Horn & Hardart gave us a vision of what it means to have a working vending machine with practical utility. The 1950s saw the birth of the first idealized vending machine, an enormous construction made of metal and glass that served thousands of city-dwellers each day and night. No waiters, just steaming plates and a glass door that's opened by a coin.
The ancestors of the first semi-automatic machines to serve food and drink are still in use today, though instead of restaurants and bars, we see them in public spaces, perhaps small shops.
Reportedly the first vending machine was in Berlin in 1895, created by a company named Quisiana. The machine served sandwiches, wine, and coffee, and was considered a great success. A real old-school vending machine.
Japan is another nation that embraced restaurant automation early and still does through its conveyor belt sushi lines that deliver small plates of food around to seated customers. Even international sushi restaurants adapted this model, like YoSushi.
The question is, what is the relationship between current restaurant staffing issues and commercially available automation technology? This is what we discuss in this article.
Present Staffing Issues at Restaurants
Staffing problems can arise in several forms.
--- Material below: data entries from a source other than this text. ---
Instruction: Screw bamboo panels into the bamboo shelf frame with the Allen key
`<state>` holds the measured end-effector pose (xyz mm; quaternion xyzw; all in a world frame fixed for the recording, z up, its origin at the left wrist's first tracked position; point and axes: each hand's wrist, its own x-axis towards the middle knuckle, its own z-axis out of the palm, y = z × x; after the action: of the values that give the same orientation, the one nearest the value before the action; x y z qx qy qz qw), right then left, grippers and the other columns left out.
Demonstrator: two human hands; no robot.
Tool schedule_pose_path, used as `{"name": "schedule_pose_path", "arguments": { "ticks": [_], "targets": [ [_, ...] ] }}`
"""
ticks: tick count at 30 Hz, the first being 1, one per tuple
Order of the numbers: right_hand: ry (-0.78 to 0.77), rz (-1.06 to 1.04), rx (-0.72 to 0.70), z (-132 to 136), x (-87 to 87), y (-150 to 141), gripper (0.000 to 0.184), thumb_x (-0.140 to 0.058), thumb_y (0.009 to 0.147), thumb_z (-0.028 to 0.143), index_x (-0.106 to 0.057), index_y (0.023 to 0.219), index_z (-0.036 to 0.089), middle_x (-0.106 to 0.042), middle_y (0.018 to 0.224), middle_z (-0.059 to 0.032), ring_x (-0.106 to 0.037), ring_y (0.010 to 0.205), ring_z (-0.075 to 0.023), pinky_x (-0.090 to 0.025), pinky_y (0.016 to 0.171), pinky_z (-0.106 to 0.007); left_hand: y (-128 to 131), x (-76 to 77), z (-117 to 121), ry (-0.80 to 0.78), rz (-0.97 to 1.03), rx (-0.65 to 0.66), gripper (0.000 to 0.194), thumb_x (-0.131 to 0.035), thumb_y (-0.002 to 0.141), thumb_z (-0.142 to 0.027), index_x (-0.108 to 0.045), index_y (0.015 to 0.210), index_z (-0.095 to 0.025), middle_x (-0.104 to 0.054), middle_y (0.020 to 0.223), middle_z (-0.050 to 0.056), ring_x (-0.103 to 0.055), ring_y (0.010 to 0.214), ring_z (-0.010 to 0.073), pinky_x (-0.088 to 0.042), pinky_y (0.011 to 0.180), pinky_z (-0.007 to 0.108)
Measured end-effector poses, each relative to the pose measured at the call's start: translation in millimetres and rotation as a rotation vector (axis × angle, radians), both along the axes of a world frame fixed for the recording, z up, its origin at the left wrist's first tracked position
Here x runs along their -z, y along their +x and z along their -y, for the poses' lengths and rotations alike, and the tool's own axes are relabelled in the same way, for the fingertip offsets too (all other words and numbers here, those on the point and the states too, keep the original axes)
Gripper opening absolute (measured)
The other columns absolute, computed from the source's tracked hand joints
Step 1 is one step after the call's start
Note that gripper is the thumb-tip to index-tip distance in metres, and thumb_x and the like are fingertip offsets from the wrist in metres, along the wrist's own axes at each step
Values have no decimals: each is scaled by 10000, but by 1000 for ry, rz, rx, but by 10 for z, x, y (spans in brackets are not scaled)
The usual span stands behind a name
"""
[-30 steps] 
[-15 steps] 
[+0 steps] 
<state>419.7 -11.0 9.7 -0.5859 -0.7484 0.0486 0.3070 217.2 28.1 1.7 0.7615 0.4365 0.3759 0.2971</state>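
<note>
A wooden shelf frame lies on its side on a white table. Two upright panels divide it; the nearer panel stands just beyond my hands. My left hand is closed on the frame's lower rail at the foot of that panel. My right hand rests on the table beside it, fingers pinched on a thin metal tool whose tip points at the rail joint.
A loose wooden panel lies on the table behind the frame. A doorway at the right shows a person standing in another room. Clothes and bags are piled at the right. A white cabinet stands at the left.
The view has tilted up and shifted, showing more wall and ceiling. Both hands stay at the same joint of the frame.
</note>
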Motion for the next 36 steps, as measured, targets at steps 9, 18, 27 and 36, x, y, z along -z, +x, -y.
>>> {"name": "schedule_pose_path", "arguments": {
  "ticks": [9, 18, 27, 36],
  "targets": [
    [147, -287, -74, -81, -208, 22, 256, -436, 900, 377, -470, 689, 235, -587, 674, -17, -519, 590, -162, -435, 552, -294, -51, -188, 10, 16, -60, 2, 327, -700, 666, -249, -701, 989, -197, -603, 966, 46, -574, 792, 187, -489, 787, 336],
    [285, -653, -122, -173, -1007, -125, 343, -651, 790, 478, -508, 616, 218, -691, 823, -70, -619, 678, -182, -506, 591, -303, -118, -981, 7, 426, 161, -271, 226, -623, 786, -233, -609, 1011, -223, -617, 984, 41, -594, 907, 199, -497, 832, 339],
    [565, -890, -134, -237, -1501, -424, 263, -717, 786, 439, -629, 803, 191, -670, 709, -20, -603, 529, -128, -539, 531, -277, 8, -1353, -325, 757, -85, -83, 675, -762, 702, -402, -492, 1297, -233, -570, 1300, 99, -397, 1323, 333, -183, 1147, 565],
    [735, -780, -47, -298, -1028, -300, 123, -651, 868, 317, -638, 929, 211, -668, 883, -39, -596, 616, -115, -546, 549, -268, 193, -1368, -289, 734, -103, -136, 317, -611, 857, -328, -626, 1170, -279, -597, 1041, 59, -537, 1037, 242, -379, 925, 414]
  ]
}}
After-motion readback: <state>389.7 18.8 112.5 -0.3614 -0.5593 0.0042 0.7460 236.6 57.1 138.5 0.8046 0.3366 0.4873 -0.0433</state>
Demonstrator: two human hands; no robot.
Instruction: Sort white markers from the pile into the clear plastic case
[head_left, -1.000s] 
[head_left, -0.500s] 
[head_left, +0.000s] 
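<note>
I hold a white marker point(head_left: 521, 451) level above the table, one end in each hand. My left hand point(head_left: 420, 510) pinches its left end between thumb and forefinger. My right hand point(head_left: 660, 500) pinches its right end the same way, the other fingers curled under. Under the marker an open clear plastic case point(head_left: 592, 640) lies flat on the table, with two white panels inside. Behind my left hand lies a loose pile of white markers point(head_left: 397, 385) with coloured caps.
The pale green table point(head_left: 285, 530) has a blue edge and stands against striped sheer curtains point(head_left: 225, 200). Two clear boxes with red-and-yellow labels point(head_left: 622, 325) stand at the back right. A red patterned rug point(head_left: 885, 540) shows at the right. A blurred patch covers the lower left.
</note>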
With the COVID-19 social disruptions, many restaurants still struggle to return to what they might call "normal."
Still, it’s worth discussing the general appeal of restaurant jobs in the first place. Children in school are far from incentivized to work in the catering sector. Waiting and bartending is not among the encouraged list of careers, they’re not considered ambitious enough for the mainstream education sector.
As a result, most students opt-in for higher education and target different vocations, leaving the bar and restaurant jobs for the occasional, part-time worker. Employee turnover rates are one of the highest in the catering industry, though the top services stand out with excellent retention rates.
Nevertheless, staff reliability and motivation are an issue in most chain restaurants. Even the best-performing restaurants with the highest staff retention rates suffered during the pandemic when they had to send their employees on indefinite leaves. Inconsistency became a constant, something that neither the employer nor the worker in need of a steady wage can afford.
Order-Only Automats: Pros and Cons
Perhaps the most common places to spot order-oriented automats are fast-food chains like McDonald's, Burger King, and others. These machines allow customers to order food without talking to anyone until the moment of collection.
The machine presents a comprehensive menu with the ability to partially customize what customers order. Card payments are typically set to default, but in most cases, customers can still choose to pay with cash at the till.
What Are the Pitfalls of Order-Only Machines?
The first thing to address is that the purpose of contactless order is defeated as soon as the customer chooses a cash payment.
Going further, while order customization was introduced to many fast-food chains through the order machines, restaurants with a more customer-oriented approach may find these limited.
This issue falls under orders from your mobile via a QR-scanned menu. In a traditional restaurant, it’s considered simple to ask for what you want, with any side notes on what you wish to remove or add that’s not ‘standard’ on the menu.
Having to create a custom order via an ordering app or an order machine could result in a deterioration of customer-restaurant relations, primarily establishments that rely on personal service and good quality food to create a connection with visitors.
Again, fast food chains are not threatened by this, since the relationship is between the brand and the customer.
Integrating Dispensary Automats: Pros and Cons
It’s unlikely that we’ll see restaurants integrate dispensary machines. We mostly associate these with petrol stations and pop-by stores on a busy high street.
The only sub-sector making a move on vending main meals is currently for salad and light food lovers. If establishments decide to go for easy market entry, we may see a rise in modernized dispensary automats that target special dietary preferences — say vegan, keto, or other specialist diets.
There’s a key problem with dispensary machines. If anything goes wrong with which the customer is dissatisfied, there’s no way to address the problem. Unless there’s someone to remedy the situation who works at the establishment at the question, but that defeats the point of a dispensary machine.
Robot-Restaurants and Robot Waiters: Pros and Cons
If one wants to see robot action in restaurants, look to Hong Kong. Not only do these joints have robot waiting staff, but actual robot chefs.
Now, the pros are simple. Running a robot is likely cheaper than employing a full-time employee, or at least it will be. Besides, once the robot is done with its tasks for the day, it can keep going with preparatory tasks at night. It doesn’t need sleep.
The main concerns around robot chefs and servers are quality of service and maintenance. A robot is unable to match human creativity, so fine dining restaurants are out of the picture for robotics companies as potential clients.
Chain restaurants with boxed ingredients for quick preparation, like Subway, are some of the most likely establishments to invest in robot chefs and servers for an all-on-one fast-food production line.
Customer interaction is important when one takes the time to eat a meal and treat it as an experience. Fast food restaurants hardly belong in this frame, so a robot with a few polite gestures may suffice for the narrow interactivity criteria.
Technological advances make a return to the days of the automat not just a possibility, but a likelihood. The question is no longer “if” but “when” and “how.”